New things are hard for people to comprehend; exploring them in public might not make you popular. Popular ideas are rarely truly novel and unique (though they sometimes are!). If you keep a blog about brave new concepts in a world that doesn’t particularly enjoy new concepts, brave or otherwise, does that make you a bad blogger? Does unpopularity always indicate uninterestingness? Were Edward Said and Michel Foucault ever best-selling authors?

This advice isn’t for “every blogger”; this advice is for corporate, IT-based bloggers hoping to use blogging as a form of viral marketing. I think the questions every blogger should ask him or herself instead are these:

1. What role do I want my blog to play in my life? This question should be revisited on a regular basis.
2. What kinds of things do I want to blog about, and what kinds of things do I not want to blog about? Another question that should be revisited at regular intervals. Is it wise to blog about your husband’s annoying habits? Should you be going on at length about your son’s therapy? Are you going to hurt the ones you love with your random and permanent online etchings?
3. Am I okay with everyone I’ve ever known/met/loved/hated reading everything I write on this blog? Because it’s hanging out there in public (unless I make sure it’s not).
4. Do I need to blog under an assumed name? This is especially important for anyone under the age of 25. You never know when you’re going to change careers and have something you wrote online when you were 15 come back to haunt you. Unless you really trust that you know what you’re doing, the answer to this question is probably yes.
5. What kind of impact does blogging have on me? Do I like it? Some people find blogging boring and/or stressful, but do it because it appears to be the norm in the communities they move within. Some people blog for the sole purpose of collecting comments from readers, and are constantly disappointed when they don’t get what they feel they deserve. Personally, I think blogging is best when it pushes you to think more deeply, make more connections between ideas, and revisit issues more regularly than you would otherwise. If blogging isn’t enriching your life, why do it?

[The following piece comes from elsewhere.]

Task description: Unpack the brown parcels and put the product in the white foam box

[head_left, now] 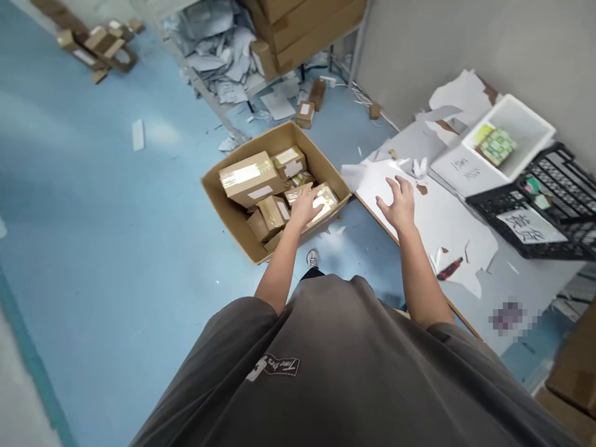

Edit: Since a couple of people have asked for clarification, I’ll repost a comment I left elsewhere regarding why many people should consider blogging under an assumed name:

That comment wasn’t really directed at the library world, where named blogging is more normal. I was thinking instead of folks like Bitch PhD, who use their blogs to talk about professional, political, and personal matters, and don’t feel that the blog would really enhance their professional profile.

It’s not really a matter of someone working out who you might be, though. If someone is a big fan of a pseudononymous blog, they can often work out at least roughly who and where the author is. It’s more about protecting your googleability, and controlling what your parents, friends, exes, and future (possible) employers find out about you (and when). The moment your real name is on a blog, it will come up (close to) first on Google when someone searches for your name. That’s got to be a very deliberate decision on your part.

There are some interests and hobbies you might not want your patrons and colleagues to know about, but you might want to put on the internet anyway. A dear friend of mine, a faculty member in Vancouver specializing in literature, also happens to write bawdy fanfiction about television show characters, and is extremely popular in that subculture. She does not attach her real name to that blog, and while those of us who know her well know about it and can see her real self through that persona’s blog, her students and parents and colleagues can’t google her and read about her television musings. She was profiled in a national newspaper a couple of years ago, a full page spread about her hobby and issues around copyright/intellectual property. But still, no real name. She thought about what it might mean, and hedged her bets. Lots of people have been fired for the contents of their blogs, rightly or wrongly.

But as noted by the age thing, I mostly recommend pseudonyms for teenagers and undergrads. I’m sure you’ve heard about the issues around facebook, where young folks think that no one will ever find their drunken party pictures or their jealous break-up musings. The librarian blogosphere doesn’t really contain these things, but the blogosphere in general is stuffed of those kinds of mostly-personal blogs. Stopping to think about these issues is pretty key to information literacy in 2008; not the literacy skills needed to necessary find information (though it surely relates to understanding how information is found), but the ones needed when creating information.

Obituary of a Unique Librarian

Obituary of a Unique Librarian

The Miami Herald says farewell to one of their quirkiest librarians in an honest, funny, and touching obituary that reminds me of a few other librarians I have known:

”We all did everything back then,” Nemeti said. “She was a database editor, then photo librarian. She had encyclopedic memories and knew how to ferret everything out of the files.”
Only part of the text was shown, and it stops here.